▸ **WHAT IS NEEDED**: Your response must consist of the listing below, repeated exactly.

=== Begin Enclosure ===

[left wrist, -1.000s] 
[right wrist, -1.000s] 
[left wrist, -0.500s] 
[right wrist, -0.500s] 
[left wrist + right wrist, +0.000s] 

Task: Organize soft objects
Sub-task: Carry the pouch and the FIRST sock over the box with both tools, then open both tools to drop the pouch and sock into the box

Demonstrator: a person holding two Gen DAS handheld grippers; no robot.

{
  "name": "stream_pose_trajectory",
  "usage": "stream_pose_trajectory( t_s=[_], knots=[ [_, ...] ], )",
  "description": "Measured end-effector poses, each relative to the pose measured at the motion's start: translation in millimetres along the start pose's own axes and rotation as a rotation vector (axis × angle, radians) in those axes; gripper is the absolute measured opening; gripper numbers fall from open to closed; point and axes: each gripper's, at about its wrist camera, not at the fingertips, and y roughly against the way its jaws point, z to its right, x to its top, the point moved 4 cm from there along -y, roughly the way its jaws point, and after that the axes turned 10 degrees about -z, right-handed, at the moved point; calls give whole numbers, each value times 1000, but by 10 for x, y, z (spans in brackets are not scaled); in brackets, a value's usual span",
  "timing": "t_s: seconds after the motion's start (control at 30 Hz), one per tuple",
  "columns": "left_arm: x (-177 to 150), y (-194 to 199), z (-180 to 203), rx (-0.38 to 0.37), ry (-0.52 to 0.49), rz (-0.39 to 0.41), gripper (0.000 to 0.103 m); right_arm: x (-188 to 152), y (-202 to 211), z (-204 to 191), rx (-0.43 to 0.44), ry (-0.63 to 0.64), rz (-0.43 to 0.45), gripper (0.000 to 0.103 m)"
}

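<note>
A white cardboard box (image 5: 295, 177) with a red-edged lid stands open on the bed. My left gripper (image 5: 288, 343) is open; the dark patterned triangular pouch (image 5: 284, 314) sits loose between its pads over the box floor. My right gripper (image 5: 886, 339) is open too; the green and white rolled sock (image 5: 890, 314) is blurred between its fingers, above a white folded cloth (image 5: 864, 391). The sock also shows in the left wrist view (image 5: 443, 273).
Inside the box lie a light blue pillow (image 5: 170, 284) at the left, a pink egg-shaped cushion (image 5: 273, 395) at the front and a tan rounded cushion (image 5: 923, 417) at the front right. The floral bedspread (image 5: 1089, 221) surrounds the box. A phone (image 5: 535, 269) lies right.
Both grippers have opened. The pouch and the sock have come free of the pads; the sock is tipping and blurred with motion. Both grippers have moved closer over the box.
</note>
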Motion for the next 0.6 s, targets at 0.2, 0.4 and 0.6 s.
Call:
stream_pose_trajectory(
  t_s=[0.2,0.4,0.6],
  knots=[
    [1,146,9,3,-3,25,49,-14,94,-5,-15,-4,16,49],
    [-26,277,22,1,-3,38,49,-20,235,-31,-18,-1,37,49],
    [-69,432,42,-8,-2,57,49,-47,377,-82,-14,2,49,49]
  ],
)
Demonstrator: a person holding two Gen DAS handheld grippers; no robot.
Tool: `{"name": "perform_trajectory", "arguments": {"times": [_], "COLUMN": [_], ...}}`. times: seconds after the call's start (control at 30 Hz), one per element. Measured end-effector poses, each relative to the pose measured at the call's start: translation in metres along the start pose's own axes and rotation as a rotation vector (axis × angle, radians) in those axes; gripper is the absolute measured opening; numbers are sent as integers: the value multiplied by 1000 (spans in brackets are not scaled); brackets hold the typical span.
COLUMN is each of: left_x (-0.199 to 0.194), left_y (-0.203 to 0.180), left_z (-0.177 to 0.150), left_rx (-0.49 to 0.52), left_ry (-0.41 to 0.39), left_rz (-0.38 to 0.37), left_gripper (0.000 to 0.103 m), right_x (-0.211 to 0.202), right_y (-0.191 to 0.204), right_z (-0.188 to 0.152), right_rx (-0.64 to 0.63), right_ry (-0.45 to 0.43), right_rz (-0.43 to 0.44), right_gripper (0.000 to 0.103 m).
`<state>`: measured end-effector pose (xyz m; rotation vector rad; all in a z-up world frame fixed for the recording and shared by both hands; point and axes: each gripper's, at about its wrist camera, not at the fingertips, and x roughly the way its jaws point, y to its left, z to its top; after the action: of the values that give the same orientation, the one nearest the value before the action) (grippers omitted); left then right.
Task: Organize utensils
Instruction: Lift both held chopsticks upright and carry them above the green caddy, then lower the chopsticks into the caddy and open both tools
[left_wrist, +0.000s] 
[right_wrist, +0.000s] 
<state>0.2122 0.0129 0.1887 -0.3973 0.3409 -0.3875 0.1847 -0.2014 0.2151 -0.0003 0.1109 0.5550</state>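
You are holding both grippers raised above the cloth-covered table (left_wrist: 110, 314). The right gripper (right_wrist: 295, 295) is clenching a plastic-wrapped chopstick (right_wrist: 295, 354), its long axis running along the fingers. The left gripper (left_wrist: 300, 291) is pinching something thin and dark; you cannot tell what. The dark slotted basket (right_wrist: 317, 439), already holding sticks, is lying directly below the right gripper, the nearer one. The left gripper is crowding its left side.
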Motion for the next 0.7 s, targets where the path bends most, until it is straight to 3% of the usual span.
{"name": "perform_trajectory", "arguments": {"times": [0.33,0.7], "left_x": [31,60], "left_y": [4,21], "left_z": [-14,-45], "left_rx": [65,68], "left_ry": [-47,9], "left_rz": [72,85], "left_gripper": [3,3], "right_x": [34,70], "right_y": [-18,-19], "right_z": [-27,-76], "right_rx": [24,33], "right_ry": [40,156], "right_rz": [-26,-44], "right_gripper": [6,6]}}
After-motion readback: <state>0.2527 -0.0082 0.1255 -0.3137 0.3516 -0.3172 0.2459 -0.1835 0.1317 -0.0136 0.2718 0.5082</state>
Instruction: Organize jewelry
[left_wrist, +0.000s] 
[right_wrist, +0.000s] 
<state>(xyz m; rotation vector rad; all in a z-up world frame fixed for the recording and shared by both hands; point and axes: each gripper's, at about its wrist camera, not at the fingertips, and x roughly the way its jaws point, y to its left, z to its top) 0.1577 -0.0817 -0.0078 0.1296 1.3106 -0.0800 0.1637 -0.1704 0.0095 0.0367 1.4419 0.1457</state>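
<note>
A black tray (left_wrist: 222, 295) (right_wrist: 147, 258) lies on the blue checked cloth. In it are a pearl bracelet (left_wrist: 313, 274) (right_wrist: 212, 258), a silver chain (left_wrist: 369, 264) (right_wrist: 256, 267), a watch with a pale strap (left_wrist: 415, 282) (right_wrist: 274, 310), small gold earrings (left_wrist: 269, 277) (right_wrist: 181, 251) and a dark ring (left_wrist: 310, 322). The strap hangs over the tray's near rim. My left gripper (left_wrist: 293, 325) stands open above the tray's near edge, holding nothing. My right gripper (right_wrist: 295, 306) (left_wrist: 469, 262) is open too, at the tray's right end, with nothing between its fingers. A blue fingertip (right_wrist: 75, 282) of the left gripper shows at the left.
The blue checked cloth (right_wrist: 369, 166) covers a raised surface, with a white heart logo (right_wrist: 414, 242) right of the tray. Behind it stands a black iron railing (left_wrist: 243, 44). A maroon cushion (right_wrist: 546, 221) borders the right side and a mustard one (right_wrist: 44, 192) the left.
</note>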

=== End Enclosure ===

▸ **RESPONSE TO THIS EXERCISE**:
[left wrist, -1.000s] 
[right wrist, -1.000s] 
[left wrist, -0.500s] 
[right wrist, -0.500s] 
[left wrist + right wrist, +0.000s] 

Task: Organize soft objects
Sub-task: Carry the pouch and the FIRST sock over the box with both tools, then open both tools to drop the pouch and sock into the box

Demonstrator: a person holding two Gen DAS handheld grippers; no robot.

{
  "name": "stream_pose_trajectory",
  "usage": "stream_pose_trajectory( t_s=[_], knots=[ [_, ...] ], )",
  "description": "Measured end-effector poses, each relative to the pose measured at the motion's start: translation in millimetres along the start pose's own axes and rotation as a rotation vector (axis × angle, radians) in those axes; gripper is the absolute measured opening; gripper numbers fall from open to closed; point and axes: each gripper's, at about its wrist camera, not at the fingertips, and y roughly against the way its jaws point, z to its right, x to its top, the point moved 4 cm from there along -y, roughly the way its jaws point, and after that the axes turned 10 degrees about -z, right-handed, at the moved point; calls give whole numbers, each value times 1000, but by 10 for x, y, z (spans in brackets are not scaled); in brackets, a value's usual span",
  "timing": "t_s: seconds after the motion's start (control at 30 Hz), one per tuple",
  "columns": "left_arm: x (-177 to 150), y (-194 to 199), z (-180 to 203), rx (-0.38 to 0.37), ry (-0.52 to 0.49), rz (-0.39 to 0.41), gripper (0.000 to 0.103 m); right_arm: x (-188 to 152), y (-202 to 211), z (-204 to 191), rx (-0.43 to 0.44), ry (-0.63 to 0.64), rz (-0.43 to 0.45), gripper (0.000 to 0.103 m)"
}

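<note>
A white cardboard box (image 5: 295, 177) with a red-edged lid stands open on the bed. My left gripper (image 5: 288, 343) is open; the dark patterned triangular pouch (image 5: 284, 314) sits loose between its pads over the box floor. My right gripper (image 5: 886, 339) is open too; the green and white rolled sock (image 5: 890, 314) is blurred between its fingers, above a white folded cloth (image 5: 864, 391). The sock also shows in the left wrist view (image 5: 443, 273).
Inside the box lie a light blue pillow (image 5: 170, 284) at the left, a pink egg-shaped cushion (image 5: 273, 395) at the front and a tan rounded cushion (image 5: 923, 417) at the front right. The floral bedspread (image 5: 1089, 221) surrounds the box. A phone (image 5: 535, 269) lies right.
Both grippers have opened. The pouch and the sock have come free of the pads; the sock is tipping and blurred with motion. Both grippers have moved closer over the box.
</note>
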Motion for the next 0.6 s, targets at 0.2, 0.4 and 0.6 s.
Call:
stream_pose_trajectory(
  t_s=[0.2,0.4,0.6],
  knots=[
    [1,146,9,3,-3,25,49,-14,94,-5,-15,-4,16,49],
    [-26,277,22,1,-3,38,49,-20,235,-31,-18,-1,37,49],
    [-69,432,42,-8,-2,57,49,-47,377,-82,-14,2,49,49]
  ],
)
Demonstrator: a person holding two Gen DAS handheld grippers; no robot.
Tool: `{"name": "perform_trajectory", "arguments": {"times": [_], "COLUMN": [_], ...}}`. times: seconds after the call's start (control at 30 Hz), one per element. Measured end-effector poses, each relative to the pose measured at the call's start: translation in metres along the start pose's own axes and rotation as a rotation vector (axis × angle, radians) in those axes; gripper is the absolute measured opening; numbers are sent as integers: the value multiplied by 1000 (spans in brackets are not scaled); brackets hold the typical span.
COLUMN is each of: left_x (-0.199 to 0.194), left_y (-0.203 to 0.180), left_z (-0.177 to 0.150), left_rx (-0.49 to 0.52), left_ry (-0.41 to 0.39), left_rz (-0.38 to 0.37), left_gripper (0.000 to 0.103 m), right_x (-0.211 to 0.202), right_y (-0.191 to 0.204), right_z (-0.188 to 0.152), right_rx (-0.64 to 0.63), right_ry (-0.45 to 0.43), right_rz (-0.43 to 0.44), right_gripper (0.000 to 0.103 m).
`<state>`: measured end-effector pose (xyz m; rotation vector rad; all in a z-up world frame fixed for the recording and shared by both hands; point and axes: each gripper's, at about its wrist camera, not at the fingertips, and x roughly the way its jaws point, y to its left, z to its top; after the action: of the values that give the same orientation, the one nearest the value before the action) (grippers omitted); left then right.
Task: Organize utensils
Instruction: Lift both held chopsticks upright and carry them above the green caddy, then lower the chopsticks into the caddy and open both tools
[left_wrist, +0.000s] 
[right_wrist, +0.000s] 
<state>0.2122 0.0129 0.1887 -0.3973 0.3409 -0.3875 0.1847 -0.2014 0.2151 -0.0003 0.1109 0.5550</state>
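You are holding both grippers raised above the cloth-covered table (left_wrist: 110, 314). The right gripper (right_wrist: 295, 295) is clenching a plastic-wrapped chopstick (right_wrist: 295, 354), its long axis running along the fingers. The left gripper (left_wrist: 300, 291) is pinching something thin and dark; you cannot tell what. The dark slotted basket (right_wrist: 317, 439), already holding sticks, is lying directly below the right gripper, the nearer one. The left gripper is crowding its left side.
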Motion for the next 0.7 s, targets where the path bends most, until it is straight to 3% of the usual span.
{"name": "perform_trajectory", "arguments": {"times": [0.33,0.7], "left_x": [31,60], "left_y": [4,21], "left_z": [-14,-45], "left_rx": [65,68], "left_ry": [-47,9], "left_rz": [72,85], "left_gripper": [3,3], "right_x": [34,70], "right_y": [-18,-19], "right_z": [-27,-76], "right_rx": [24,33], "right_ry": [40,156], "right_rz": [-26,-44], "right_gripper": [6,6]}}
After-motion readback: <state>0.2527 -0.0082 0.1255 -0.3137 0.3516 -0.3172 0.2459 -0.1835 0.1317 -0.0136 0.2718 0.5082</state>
Instruction: Organize jewelry
[left_wrist, +0.000s] 
[right_wrist, +0.000s] 
<state>(xyz m; rotation vector rad; all in a z-up world frame fixed for the recording and shared by both hands; point and axes: each gripper's, at about its wrist camera, not at the fingertips, and x roughly the way its jaws point, y to its left, z to its top) 0.1577 -0.0817 -0.0078 0.1296 1.3106 -0.0800 0.1637 -0.1704 0.0095 0.0367 1.4419 0.1457</state>
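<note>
A black tray (left_wrist: 222, 295) (right_wrist: 147, 258) lies on the blue checked cloth. In it are a pearl bracelet (left_wrist: 313, 274) (right_wrist: 212, 258), a silver chain (left_wrist: 369, 264) (right_wrist: 256, 267), a watch with a pale strap (left_wrist: 415, 282) (right_wrist: 274, 310), small gold earrings (left_wrist: 269, 277) (right_wrist: 181, 251) and a dark ring (left_wrist: 310, 322). The strap hangs over the tray's near rim. My left gripper (left_wrist: 293, 325) stands open above the tray's near edge, holding nothing. My right gripper (right_wrist: 295, 306) (left_wrist: 469, 262) is open too, at the tray's right end, with nothing between its fingers. A blue fingertip (right_wrist: 75, 282) of the left gripper shows at the left.
The blue checked cloth (right_wrist: 369, 166) covers a raised surface, with a white heart logo (right_wrist: 414, 242) right of the tray. Behind it stands a black iron railing (left_wrist: 243, 44). A maroon cushion (right_wrist: 546, 221) borders the right side and a mustard one (right_wrist: 44, 192) the left.
</note>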

This answer requires nothing more.